The Maryland Court of Appeals ruled last October that new trials must be granted in any criminal case when the courtroom was closed during a "significant" part of the trial, because that violates the accused individual's right to a public trial.

Watters was convicted in fall 1989 of first-degree murder for the strangling of Lisa Renee Taylor, a 19-year-old college student. She disappeared in June 1988 on her way home from a part-time job at a drugstore in Salisbury. Her body was found about four months later in a wooded area near the campus.

At the time, police had no leads in the case. But Watters, being held then in Wicomico County jail on other charges, implicated himself in the Taylor case, leading to his prosecution. Besides being convicted of murder, Watters also was found guilty of assault with intent to murder and assault and battery. He was sentenced to life in prison with no chance for parole.

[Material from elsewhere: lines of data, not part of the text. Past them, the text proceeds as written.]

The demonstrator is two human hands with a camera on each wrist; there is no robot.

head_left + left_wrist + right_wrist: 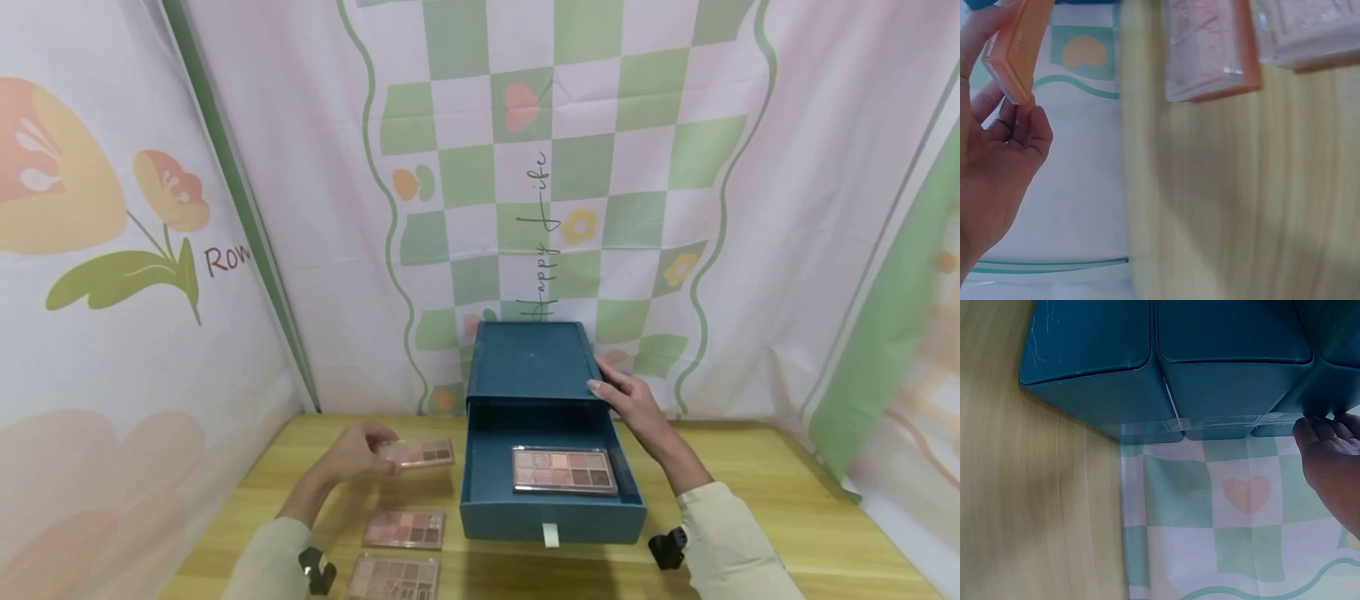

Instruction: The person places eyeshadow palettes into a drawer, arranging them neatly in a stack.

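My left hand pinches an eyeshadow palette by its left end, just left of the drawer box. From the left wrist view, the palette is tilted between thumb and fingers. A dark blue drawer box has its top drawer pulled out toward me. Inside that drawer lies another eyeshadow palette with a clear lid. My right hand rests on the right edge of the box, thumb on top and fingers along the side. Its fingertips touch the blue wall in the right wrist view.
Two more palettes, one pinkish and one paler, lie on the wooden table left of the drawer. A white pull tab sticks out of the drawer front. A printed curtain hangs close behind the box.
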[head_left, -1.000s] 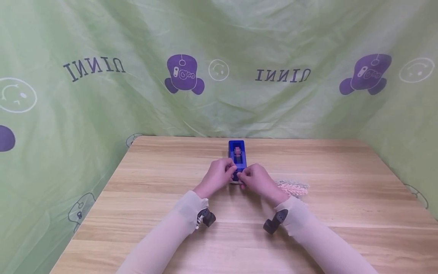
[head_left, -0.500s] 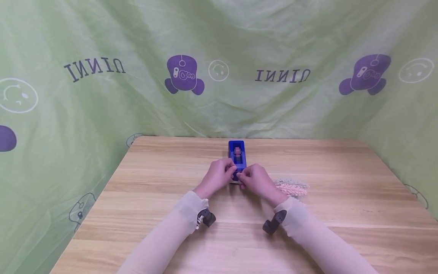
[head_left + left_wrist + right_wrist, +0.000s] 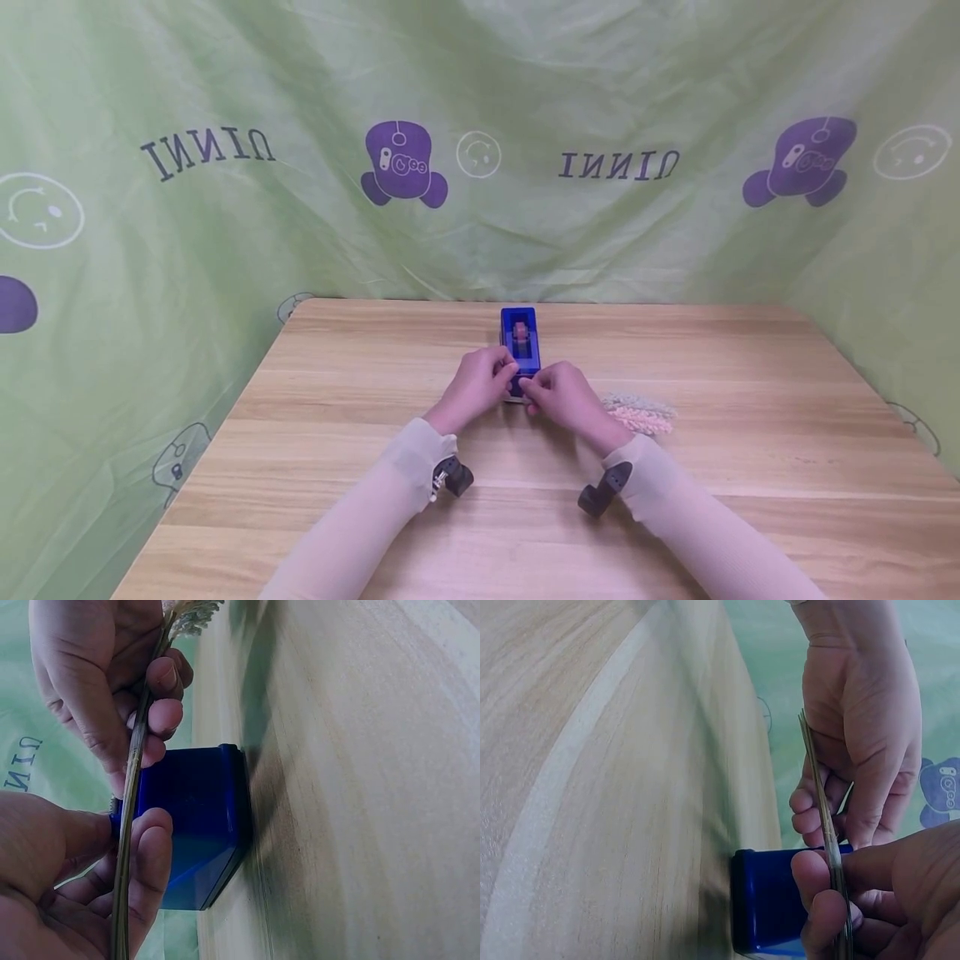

On the opening day of Watters' trial, a large crowd had assembled at the courthouse. Deputy Sheriff T. A. Phillips decided, apparently on his own, to keep spectators and the press out of the courtroom during the first morning's jury selection process.

During the lunch recess, defense lawyers learned that the courtroom had been closed and demanded a mistrial. The mistrial plea was rejected, the trial went on, and Watters was found guilty.

His first challenge in the Maryland Court of Special Appeals was rejected, but he won his later plea to the Court of Appeals.

It makes no difference, the Court of Appeals said, whether the trial judge was aware that the public had been kept out of the courtroom.

The Supreme Court, as usual, gave no reason for declining to hear the case. Thus, the case goes back to Wicomico County for a new trial.